Entre las avenidas Rivera y 8 de Octubre predomina una marcada especialización funcional, con numerosos edificios vinculados al área de la salud. A partir del cruce con Garibaldi, la imagen del bulevar cambia de forma notoria: aparecen palmeras y otras especies vegetales que acompañan el camino hacia los nuevos accesos a Montevideo. Desde la calle Colorado, la escala edilicia vuelve a adaptarse al perfil residencial, con construcciones de dos plantas.

“El tramo norte, aproximadamente desde el Obelisco hasta el monumento a Batlle Berres, tiene la categoría de especial consideración. Insisto, no quiere decir que eso sea intocable”, remarca Canén, quien recuerda que en las cuadras anteriores al Nuevocentro Shopping hay varias casas de Bello y Reborati, más sobrias que las de Pocitos, pero que tienen valor como conjunto.

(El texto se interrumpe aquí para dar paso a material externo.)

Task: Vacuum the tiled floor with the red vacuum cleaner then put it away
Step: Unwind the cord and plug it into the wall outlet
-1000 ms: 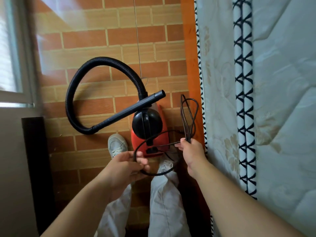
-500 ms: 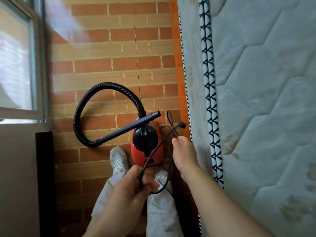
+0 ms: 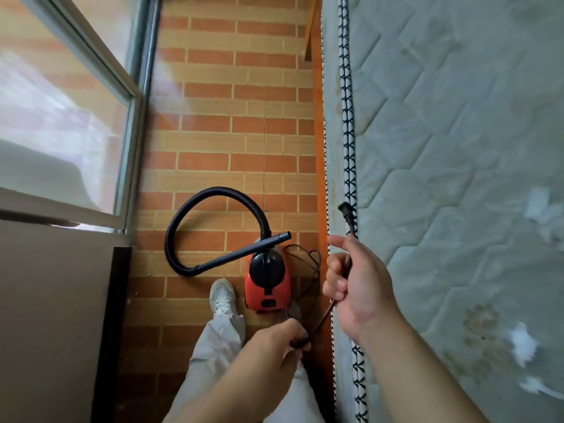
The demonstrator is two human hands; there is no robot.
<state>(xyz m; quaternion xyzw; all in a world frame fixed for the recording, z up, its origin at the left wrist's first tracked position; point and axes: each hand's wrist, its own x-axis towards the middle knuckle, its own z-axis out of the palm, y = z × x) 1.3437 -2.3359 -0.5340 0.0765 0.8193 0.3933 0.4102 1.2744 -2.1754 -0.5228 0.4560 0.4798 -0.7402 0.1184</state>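
Note:
The red vacuum cleaner point(image 3: 268, 285) stands on the brick-patterned tiled floor point(image 3: 232, 138) just ahead of my feet. Its black hose point(image 3: 195, 203) loops to the left, and the black wand point(image 3: 244, 253) lies across its top. My right hand point(image 3: 357, 279) grips the black power cord point(image 3: 328, 312) near its end, with the plug point(image 3: 346, 209) sticking up above my fingers. My left hand point(image 3: 268, 346) pinches the same cord lower down. Loose cord loops point(image 3: 308, 264) hang beside the vacuum's right side.
A quilted mattress point(image 3: 457, 148) with a black-and-white trimmed edge fills the right side, on an orange bed frame point(image 3: 319, 178). A window point(image 3: 61, 117) and a wall with dark trim point(image 3: 113, 331) line the left. My white shoe point(image 3: 222, 296) stands by the vacuum.
My right hand has risen and moved right with the cord, so the plug now stands free above it. The cord loops have dropped beside the vacuum. The view has tilted upward.

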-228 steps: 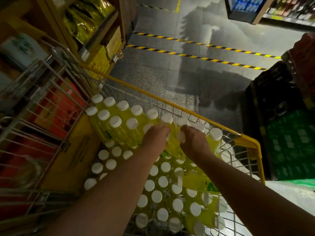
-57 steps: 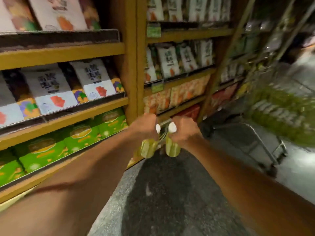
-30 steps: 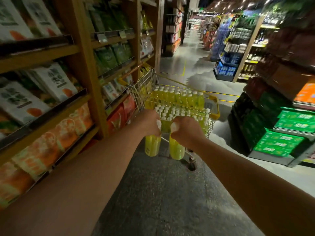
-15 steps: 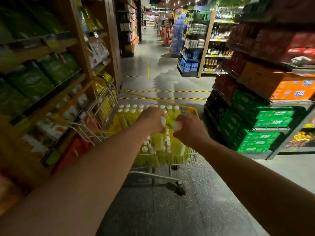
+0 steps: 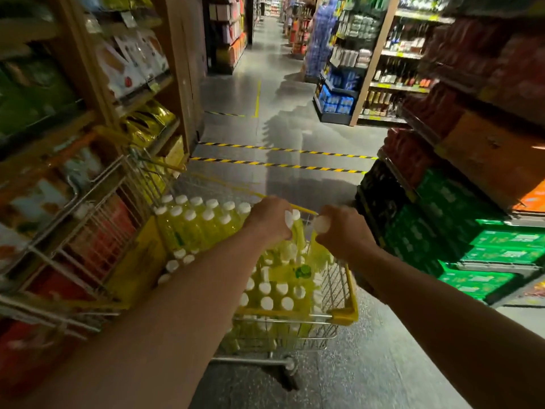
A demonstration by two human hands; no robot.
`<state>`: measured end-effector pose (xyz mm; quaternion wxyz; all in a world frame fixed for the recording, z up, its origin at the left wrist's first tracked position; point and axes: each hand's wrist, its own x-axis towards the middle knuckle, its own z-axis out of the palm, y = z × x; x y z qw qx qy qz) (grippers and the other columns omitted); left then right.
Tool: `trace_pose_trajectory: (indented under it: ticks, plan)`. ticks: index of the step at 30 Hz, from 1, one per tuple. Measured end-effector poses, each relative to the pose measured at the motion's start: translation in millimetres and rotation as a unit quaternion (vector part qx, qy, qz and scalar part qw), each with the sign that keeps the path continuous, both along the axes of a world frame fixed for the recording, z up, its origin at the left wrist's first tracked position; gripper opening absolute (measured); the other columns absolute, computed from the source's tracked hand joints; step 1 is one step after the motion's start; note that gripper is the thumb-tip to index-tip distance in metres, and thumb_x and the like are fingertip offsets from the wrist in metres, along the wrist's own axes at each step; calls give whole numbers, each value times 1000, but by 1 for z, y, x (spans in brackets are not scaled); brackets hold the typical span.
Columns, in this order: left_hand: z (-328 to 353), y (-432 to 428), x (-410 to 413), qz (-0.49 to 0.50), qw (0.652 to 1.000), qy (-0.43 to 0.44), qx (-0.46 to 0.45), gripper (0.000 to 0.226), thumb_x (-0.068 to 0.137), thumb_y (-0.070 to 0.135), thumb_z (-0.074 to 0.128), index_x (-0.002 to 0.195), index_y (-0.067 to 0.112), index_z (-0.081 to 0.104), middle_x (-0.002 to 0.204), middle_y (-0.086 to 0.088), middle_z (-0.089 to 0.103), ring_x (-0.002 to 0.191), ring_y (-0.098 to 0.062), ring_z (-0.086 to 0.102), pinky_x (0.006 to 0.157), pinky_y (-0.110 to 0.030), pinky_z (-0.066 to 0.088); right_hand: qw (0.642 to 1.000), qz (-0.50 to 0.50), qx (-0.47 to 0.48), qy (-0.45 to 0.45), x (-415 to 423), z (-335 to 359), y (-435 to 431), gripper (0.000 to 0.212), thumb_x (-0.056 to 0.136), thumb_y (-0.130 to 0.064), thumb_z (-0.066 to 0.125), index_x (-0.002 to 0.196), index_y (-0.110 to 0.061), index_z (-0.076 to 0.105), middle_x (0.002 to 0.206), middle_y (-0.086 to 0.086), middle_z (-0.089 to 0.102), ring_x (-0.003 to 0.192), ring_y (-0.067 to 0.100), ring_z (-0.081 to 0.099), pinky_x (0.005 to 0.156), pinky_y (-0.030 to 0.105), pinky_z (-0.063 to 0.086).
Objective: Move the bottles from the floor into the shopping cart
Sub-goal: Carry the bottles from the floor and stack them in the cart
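Yellow bottles [image 5: 193,231], white caps [image 5: 208,214]

Dim supermarket aisle, grey speckled floor [image 5: 295,128] with glare patches. Two yellow-black hazard tape strips [image 5: 277,165] cross it. Left of the tape: wooden shelving [image 5: 180,69] with snack bags, blurred. Right of the tape: green cartons [image 5: 486,255] stacked below red packs [image 5: 413,152]. Beyond the tape: thin yellow floor line [image 5: 257,98], blue-pack end display [image 5: 336,98], brighter aisles further back.
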<state>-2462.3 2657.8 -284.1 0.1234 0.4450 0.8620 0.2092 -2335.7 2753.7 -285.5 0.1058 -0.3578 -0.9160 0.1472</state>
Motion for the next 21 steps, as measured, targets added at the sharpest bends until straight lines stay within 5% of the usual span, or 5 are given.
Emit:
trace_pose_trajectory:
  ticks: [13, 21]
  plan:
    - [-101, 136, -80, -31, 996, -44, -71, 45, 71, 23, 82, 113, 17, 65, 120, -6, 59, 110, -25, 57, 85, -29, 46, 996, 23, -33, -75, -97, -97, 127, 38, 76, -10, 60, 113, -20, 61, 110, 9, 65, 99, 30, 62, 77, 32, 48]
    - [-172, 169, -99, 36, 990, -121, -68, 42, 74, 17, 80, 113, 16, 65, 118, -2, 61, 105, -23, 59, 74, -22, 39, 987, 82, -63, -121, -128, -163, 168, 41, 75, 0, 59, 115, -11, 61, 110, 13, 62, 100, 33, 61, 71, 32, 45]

Vistas de Montevideo bulevar artigas
Vista aérea de Bulevar Artigas, Monumento a José Batlle y Ordóñez
Fernando Ponzetto/Archivo El Pais

Para Schaffner, preservar el paisaje urbano de Bulevar Artigas implica también entender las tensiones con el mercado inmobiliario. “En ciertos casos, incluso son terrenos tan grandes que bien se podría compatibilizar la ampliación de estas residencias o la construcción de una torre sin tocar lo preexistente a nivel arquitectónico”, señala. Si bien reconoce que no es la solución ideal —“porque estamos apuntando a conservar un paisaje que se caracteriza por su horizontalidad, su baja altura, el cielo visible y la presencia de jardines y vegetación”—, admite que es necesario contemplar alternativas razonables. La clave, para él, está en negociar con sentido común frente a las fuertes presiones del mercado.

Sofía Rodríguez Blanco, cuya familia vivió durante décadas sobre el bulevar, observa hoy con mezcla de tristeza y resignación cómo cambia su antiguo barrio. Pero también entiende que el problema no está en la transformación en sí, sino en que muchas veces se impone sin diálogo ni memoria. Lo que está en juego, sugiere, no es solo una tipología urbana, sino una forma de vivir y de recordar la ciudad.

ÍCONO ABSTRACTO Y PATRIMONIAL DEL BOULEVARD

El monumento a Luis Batlle Berres, inaugurado el 15 de julio de 1967 y dis eñado por el arquitecto Román Fresnedo Siri, es uno de los hitos arquitectónicos y patrimoniales más importantes de Bulevar Artigas. Ubicado en un punto clave donde la calle gira 90 grados, el monumento articula visual y urbanísticamente dos tramos del boulevard y sus vías adyacentes, constituyendo un mojón que ofrece amplias perspectivas urbanas.

Su diseño abstracto marcó una ruptura con la tradición figurativa de la escultura pública de la época, sumándose a las nuevas corrientes artísticas que surgían desde mediados del siglo XX. Fresnedo Siri, amigo de la familia Batlle y reconocido arquitecto, creó una obra que transgrede estilos y fusiona arquitectura y arte, conformando un espacio escultórico habitable y movilizador, a la vez que integrador del paisaje urbano.

Formalmente, el monumento es una parábola de hormigón armado de 33 metros de altura, que se apoya de forma descentrada sobre una fuente circular. Este arco, en diálogo con el agua y los elementos circundantes, refleja la síntesis entre forma, función y simbolismo, convirtiendo al monumento en un símbolo icónico y en un claro ejemplo de la modernidad en la arquitectura y el arte público de la ciudad. Por su forma singular, no es raro que muchos montevideanos lo apoden de manera jocosa como “los cuernos de Batlle”, lo que demuestra que, además de un valor arquitectónico y patrimonial, el monumento ya forma parte del imaginario popular y la cultura urbana de la ciudad.